We've just gone through Samuels' functional approach. What about Brichford's values? These records are unique and they're credible. They're less immediately understandable, but they are more so than some other types of academic units' records. Their representation over time is not complete. They are, on the other hand, fairly accessible. And they have what I would consider a high degree of potential use.
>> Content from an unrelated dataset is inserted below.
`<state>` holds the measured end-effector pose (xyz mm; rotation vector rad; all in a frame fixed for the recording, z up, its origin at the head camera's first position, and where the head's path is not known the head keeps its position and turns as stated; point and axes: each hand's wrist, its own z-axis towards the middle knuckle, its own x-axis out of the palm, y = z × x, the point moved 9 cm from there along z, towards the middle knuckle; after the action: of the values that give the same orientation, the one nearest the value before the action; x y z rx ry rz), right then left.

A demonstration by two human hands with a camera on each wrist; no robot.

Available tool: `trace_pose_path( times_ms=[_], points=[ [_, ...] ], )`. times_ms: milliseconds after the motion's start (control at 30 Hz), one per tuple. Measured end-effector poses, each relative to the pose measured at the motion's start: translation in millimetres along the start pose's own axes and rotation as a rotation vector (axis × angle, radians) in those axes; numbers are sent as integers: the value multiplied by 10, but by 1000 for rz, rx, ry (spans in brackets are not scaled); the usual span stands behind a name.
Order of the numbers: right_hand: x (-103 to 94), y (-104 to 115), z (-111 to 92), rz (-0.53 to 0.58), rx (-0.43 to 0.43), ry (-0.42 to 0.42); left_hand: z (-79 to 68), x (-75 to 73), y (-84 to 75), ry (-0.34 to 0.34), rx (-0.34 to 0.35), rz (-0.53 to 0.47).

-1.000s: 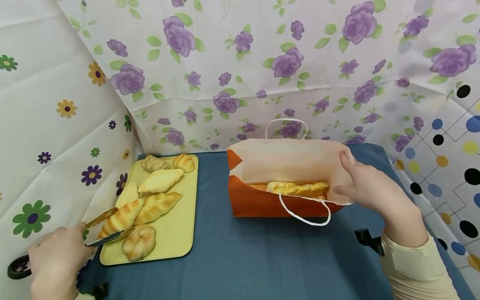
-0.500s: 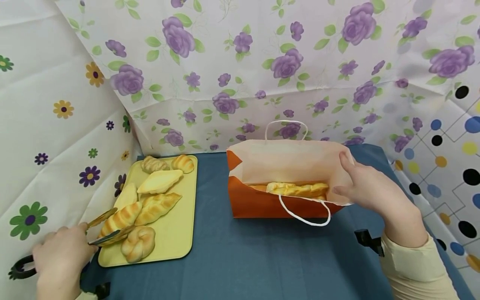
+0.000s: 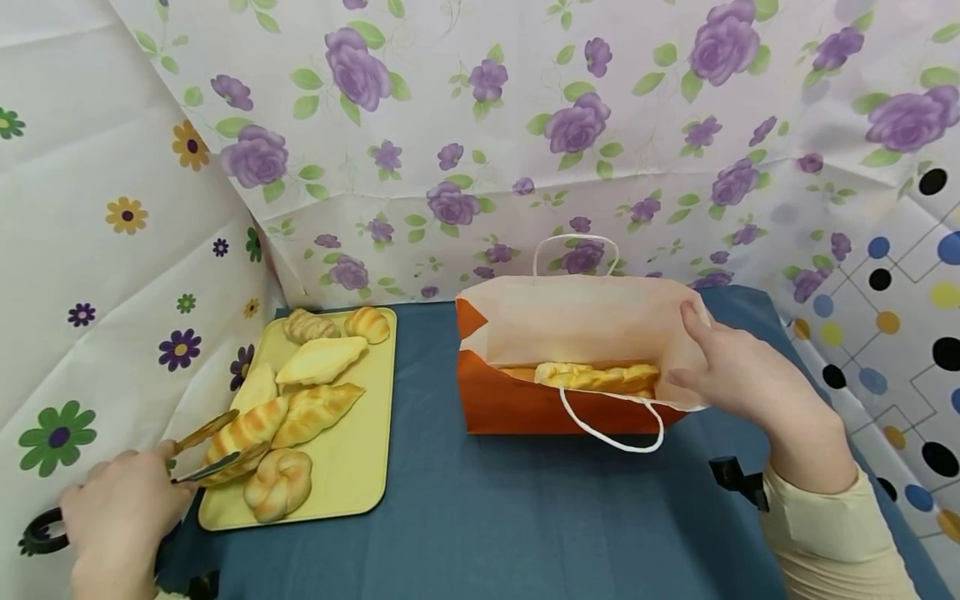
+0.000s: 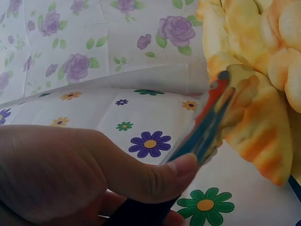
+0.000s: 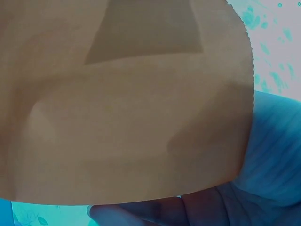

What more do we need to consider here? There are two types of context, the records and how I managed to make the just-mentioned evaluations. I agree with Ham and other authors that it is very important to understand the context of the records being considered in appraisal. One can look at bibliographic records, at the university's organizational chart, and at the website of the college for additional, contextual information. One should also look at what related records there are at the Bentley.

The other, equally important, context is that of the academic enterprise of teaching architecture at other universities. I've tried to build this context for myself by conducting bibliographic searches both for collections elsewhere and for background literature on the teaching, research, and practice of architecture. A book I've used often is Architecture 101, A Guide to the Design Studio, by Andy Pressman, for gaining what Ham refers to as "the record in the context of parallel or related documentary sources."

Conclusion

In conclusion, I'd assert that appraisal is as much an art as a science. Any strategy must work alongside opportunities which unexpectedly present themselves and it must also recognize constraints of an operation limited in its resources. There is a relevant observation in the book by Haas, Samuels, and Simmons entitled Appraising the Records of Modern Science and Technology. They write that, "the process of science and technology is rarely neat, orderly, and predictable; nevertheless this guide is organized around an idealized sequence of activities." I think that the same can be said for the life of a university in general, and the effort at an appraisal strategy. White I've presented to you today is the distillation of much planning, good fortune, a wide-eyed view of the profession around us, networking, the realization that we'll always have much more work ahead of us than what we've accomplished to date, and that it won't ever be as "neat, orderly, and predictable" as we would like but that our foundation is good and our commitment to pushing our understanding further is large.